Ook Celik vindt dat gemeenten meer de leiding moeten nemen. ‘We moeten onszelf ook geen slachtoffer maken en de hand in eigen boezem steken. Er zijn veel dingen die we zelf kunnen doen. Zoals scherper op de controle zitten, heldere contracten maken, toezicht houden en waar nodig sancties uitvoeren.’ 

Spigt is het met Celik eens dat gemeenten een sterkere positie hebben dan ze nu vaak innemen en hij raadt alle gemeentes aan om tot regionale afspraken te komen. ‘Er zijn zesduizend zorgaanbieders in Nederland en slechts 95 daarvan zijn lid Jeugdzorg Nederland. Als gemeenten willen kunnen ze meer kwaliteitseisen stellen, zoals bijvoorbeeld toepassing van de cao en het lidmaatschap van een brancheorganisatie.’

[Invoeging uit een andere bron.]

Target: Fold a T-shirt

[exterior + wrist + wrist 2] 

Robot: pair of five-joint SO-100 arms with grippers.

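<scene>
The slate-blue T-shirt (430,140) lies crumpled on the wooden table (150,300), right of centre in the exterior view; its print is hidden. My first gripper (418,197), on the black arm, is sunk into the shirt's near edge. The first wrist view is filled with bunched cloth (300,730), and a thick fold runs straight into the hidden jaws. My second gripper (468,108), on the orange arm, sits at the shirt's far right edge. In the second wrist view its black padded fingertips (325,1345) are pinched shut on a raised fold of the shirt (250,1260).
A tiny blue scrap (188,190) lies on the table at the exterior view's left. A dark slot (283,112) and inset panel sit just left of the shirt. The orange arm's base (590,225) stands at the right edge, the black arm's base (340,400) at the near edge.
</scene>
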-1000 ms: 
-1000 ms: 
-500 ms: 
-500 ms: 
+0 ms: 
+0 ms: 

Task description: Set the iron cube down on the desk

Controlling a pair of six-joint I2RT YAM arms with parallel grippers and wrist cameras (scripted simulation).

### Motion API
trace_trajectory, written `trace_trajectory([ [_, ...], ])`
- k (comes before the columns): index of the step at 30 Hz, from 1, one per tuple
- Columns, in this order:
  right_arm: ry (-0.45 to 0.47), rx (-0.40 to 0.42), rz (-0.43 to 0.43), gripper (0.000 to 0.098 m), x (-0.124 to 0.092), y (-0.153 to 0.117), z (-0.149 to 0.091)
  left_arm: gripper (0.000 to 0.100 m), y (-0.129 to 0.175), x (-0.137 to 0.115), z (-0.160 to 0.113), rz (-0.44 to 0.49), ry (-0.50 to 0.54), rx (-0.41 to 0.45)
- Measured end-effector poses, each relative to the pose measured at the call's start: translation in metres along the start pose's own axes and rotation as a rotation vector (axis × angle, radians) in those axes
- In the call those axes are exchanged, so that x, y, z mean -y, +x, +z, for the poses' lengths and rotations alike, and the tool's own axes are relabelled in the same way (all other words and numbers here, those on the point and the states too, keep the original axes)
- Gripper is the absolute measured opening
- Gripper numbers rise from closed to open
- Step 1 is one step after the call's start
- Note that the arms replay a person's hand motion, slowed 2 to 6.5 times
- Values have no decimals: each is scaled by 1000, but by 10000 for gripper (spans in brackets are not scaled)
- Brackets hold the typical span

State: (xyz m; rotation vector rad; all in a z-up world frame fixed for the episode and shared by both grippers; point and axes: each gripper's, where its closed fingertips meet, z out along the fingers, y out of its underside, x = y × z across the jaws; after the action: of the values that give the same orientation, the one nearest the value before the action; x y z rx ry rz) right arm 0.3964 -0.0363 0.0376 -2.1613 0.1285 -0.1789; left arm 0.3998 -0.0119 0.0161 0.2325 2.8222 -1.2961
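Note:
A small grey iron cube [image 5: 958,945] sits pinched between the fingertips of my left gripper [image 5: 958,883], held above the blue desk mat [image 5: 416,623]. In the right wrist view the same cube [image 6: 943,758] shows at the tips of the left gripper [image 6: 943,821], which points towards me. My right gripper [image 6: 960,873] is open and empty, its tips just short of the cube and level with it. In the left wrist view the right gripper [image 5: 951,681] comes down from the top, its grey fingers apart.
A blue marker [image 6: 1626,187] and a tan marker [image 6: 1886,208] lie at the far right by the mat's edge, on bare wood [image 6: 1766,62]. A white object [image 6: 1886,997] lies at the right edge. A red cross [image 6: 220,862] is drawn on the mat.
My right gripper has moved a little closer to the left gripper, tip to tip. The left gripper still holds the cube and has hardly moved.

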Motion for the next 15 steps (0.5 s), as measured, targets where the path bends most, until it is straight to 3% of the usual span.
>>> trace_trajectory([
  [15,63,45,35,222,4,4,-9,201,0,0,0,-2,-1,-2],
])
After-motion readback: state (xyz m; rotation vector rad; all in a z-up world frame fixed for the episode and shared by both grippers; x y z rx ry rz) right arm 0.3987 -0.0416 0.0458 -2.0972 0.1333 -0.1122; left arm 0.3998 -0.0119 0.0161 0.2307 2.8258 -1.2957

Jeugdzorg Nederland heeft een pamflet opgesteld voor alle politieke partijen in de hoop dat ze deze meenemen in het programma voor de landelijke verkiezingen volgend jaar. Maar zijn verwachting is niet dat dit onderwerp een speerpunt wordt. Kuiken beaamt dat. ‘Ik verbaas me er soms over dat dit onderwerp zo weinig leeft. Deze kinderen kunnen moeilijk voor zichzelf opkomen, ze verdienen een samenleving die hen steunt, een stem in het debat.’